Europe still has considerable sins: marginalized “guest” workers, exploitive investment in the Third World and unsustainable levels of consumption. That said, energy use per head is half that of the United States and Canada, while the average standard of living is about the same.22 A better balance has been struck between the interests of capital, labour and the environment than in any other trading bloc. The greatest threat to the European experiment is Americanization: Friedmanite pressure to weaken social and environmental laws in the name of business “efficiency.” So far the Union is standing its ground. As Mark Schapiro wrote recently in Harper’s, “Europe is now compelling other nations’ manufacturers to conform to regulations that are far more protective of people’s health than those in the United States. Europe has emerged not only as the world’s leading economic power but also as one of its moral leaders. Those roles were once filled by the United States.”23
Early in 2008, the European Union announced a plan to spend €60 billion (some $90 billion) each year for twelve years to reduce carbon emissions at least 20 percent by 2020.24 This reduction still may not be enough—especially if diehards such as the United States and Canada fail to join in—but it is leadership. If carried through, the Europeans’ financial commitment to fighting climate change will rival what America spends fighting the enemies it has made in Iraq.

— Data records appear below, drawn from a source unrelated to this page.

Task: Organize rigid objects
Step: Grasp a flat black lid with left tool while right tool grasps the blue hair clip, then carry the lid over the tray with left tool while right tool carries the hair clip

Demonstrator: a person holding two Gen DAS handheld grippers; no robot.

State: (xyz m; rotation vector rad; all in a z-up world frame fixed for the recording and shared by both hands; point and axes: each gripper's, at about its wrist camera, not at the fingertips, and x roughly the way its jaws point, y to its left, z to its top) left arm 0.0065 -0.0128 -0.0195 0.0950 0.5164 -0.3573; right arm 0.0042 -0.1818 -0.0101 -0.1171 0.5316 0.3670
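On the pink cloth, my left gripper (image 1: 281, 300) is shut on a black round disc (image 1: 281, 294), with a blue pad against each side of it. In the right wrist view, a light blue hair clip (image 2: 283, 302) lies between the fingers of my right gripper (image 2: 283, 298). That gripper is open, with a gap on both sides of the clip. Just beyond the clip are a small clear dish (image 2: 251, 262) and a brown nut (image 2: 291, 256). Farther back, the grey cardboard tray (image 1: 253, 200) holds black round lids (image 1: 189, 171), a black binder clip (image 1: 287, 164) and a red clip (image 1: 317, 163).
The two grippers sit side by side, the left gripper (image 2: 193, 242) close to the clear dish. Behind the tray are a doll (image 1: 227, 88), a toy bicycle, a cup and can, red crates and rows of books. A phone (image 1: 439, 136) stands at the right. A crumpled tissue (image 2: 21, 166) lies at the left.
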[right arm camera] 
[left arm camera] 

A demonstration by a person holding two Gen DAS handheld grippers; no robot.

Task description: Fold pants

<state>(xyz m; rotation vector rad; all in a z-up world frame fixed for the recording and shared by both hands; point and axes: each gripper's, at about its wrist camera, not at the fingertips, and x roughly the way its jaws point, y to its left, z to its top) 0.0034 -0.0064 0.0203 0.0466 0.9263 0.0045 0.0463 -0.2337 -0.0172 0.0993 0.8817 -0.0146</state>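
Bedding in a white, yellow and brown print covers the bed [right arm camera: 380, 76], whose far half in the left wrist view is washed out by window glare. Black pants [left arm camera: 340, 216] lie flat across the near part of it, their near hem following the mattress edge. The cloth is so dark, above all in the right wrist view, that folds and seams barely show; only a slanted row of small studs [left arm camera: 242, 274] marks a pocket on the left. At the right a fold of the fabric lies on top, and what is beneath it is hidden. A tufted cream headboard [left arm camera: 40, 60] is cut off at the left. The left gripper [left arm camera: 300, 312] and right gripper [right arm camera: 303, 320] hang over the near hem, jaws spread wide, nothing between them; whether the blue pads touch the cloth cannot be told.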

Like a rehabilitated criminal, Europe seems to have confronted the grim realities of its own past. The peace within the Union since 1945 offers hope that peoples, like individuals, can learn from their mistakes. Nations who had been killing one another for centuries are now at work on a shared future. If the human race as a whole is to avoid a worldwide catastrophe caused by its own desires, fears and delusions, it will do so along such lines.

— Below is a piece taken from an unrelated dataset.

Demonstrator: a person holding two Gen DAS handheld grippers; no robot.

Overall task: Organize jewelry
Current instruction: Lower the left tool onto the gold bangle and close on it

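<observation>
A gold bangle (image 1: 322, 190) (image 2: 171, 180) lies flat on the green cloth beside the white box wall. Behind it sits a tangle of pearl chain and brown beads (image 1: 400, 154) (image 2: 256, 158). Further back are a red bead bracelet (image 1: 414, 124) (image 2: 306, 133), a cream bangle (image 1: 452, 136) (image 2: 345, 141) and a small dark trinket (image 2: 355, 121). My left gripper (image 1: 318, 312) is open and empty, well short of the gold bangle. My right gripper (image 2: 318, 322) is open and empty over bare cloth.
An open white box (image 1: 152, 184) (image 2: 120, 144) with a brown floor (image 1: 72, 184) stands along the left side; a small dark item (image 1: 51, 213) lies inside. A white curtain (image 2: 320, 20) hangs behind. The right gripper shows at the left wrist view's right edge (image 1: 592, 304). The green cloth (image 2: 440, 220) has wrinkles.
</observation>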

The Columbian Age was built on colonial attitudes: on taming the wilderness, civilizing the savage, and the American dream of endless plenty. Now there is nothing left to colonize.25 Half a millennium of expansion has run out of room. Mankind will either share the Earth or fight over it—a war nobody can win. For civilization to continue, we must civilize ourselves. America, which helped set the Europeans on their new path half a century ago, must now examine its own record—the facts, not the myths—and free itself from the potent yet potentially fatal mix of forces that created its nation, its empire, and the modern world.